Unconventional natural gas resources (shale gas) can be found in the United Kingdom, northern Germany and France, the Benelux countries, the Baltic region, and across Eastern Europe. In roughly half of these countries, permits for the extraction of shale gas have already been issued, including in the UK. Although ‘fracking’ could potentially secure Europe’s energy needs in the near future and reduce energy dependency on Russia (in the US, for example, unconventional gas currently accounts for around 20% of all energy consumed), critics argue that the technique will have a negative impact on the environment, including contaminating groundwater with chemical waste and potentially increasing the risk of earthquakes.

During the Citizen’s Dialogue in Poland, we received a comment from Maria, who felt very strongly that fracking should be banned in the EU:

Shale gas exploration and exploitation is ecocide! You will be remembered as the ones who destroyed the future of an unknown number of generations to come! Ban fracking now, if you want to avoid the EU being shaken down from its foundations because of this crazy project!

We put this comment to British MEP James Nicholson, who sits with the  Conservatives in the European Parliament. The  Conservatives generally take the stance that shale gas has the potential “to secure our energy supply, to reduce household bills, and to drive economic growth”, and that the EU can learn from the technologies and techniques that have already been tried and tested in the US. Coming from an area with large shale gas reserves, what does he think about fracking as a new source of energy?

We then put the same comment to Margrete Auken, a Danish MEP who sits with the  Greens. Perhaps unsurprisingly (given that her party calls for a total ban on fracking) she was opposed:

aukenAbsolutely! I find shale gas the most short-sighted way of trying to solve the problem. You are creating many more problems than you are solving. It might not even help against climate change, and it is damaging to nature, it causes pollution, and I find it hopeless to choose this strategy. We have the resources, money and research skills to put into a sustainable energy supply, and that is the only way forward. So, yes, it should be banned in the EU.

What stance do the other parties take on fracking? For the  Centre-Right, energy independence from Russia seems to be a top priority. As shale gas is currently the easiest way to achieve this, fracking should be allowed “as long as the highest environmental and safety standards are met”. They also highlight that Member States should remain free to adopt their own energy mix solutions.

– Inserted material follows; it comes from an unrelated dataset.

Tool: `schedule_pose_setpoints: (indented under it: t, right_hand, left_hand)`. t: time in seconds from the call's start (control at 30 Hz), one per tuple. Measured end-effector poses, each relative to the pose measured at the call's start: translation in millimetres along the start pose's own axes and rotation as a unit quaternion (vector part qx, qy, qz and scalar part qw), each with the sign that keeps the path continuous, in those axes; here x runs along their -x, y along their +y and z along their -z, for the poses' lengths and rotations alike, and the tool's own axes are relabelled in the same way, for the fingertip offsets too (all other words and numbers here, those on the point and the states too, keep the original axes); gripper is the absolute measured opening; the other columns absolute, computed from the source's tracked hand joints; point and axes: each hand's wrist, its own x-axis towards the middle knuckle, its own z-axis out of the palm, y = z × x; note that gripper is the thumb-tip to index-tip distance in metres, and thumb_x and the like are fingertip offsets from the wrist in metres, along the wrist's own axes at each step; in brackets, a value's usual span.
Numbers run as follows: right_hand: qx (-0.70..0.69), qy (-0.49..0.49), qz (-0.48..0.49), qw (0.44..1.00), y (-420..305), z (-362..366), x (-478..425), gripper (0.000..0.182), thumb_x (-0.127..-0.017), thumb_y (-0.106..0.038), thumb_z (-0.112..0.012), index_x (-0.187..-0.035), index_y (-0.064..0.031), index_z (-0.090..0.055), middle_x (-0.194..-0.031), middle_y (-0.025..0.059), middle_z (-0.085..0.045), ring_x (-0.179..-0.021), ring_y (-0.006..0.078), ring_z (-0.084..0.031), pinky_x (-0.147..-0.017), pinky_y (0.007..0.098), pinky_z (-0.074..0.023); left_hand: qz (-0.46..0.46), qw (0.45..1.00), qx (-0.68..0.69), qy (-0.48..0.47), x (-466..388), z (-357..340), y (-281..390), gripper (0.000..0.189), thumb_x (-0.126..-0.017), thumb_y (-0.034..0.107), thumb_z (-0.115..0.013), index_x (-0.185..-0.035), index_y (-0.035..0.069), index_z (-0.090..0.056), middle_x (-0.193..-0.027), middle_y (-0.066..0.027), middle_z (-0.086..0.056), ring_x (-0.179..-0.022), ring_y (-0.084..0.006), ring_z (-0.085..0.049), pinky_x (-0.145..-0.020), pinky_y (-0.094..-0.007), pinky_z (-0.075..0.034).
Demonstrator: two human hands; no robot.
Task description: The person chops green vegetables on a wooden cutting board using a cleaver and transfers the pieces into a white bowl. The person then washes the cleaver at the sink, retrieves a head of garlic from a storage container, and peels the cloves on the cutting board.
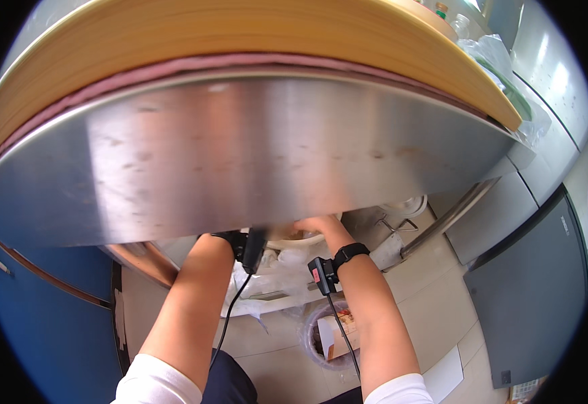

MEPs with the Eurosceptics believe that we should start exploiting shale gas as soon as possible, as it could reduce energy prices by up to 30%, create more jobs, and provide for more energy security. The [gue], however, calls shale gas a ‘false solution’ and asks for binding targets on green renewable technologies instead. The  Liberal Democrats are also more careful about giving their green light to shale gas, calling for further investment in alternative technologies that could provide for all our energy needs in the long run, rather than investing in short-term solutions.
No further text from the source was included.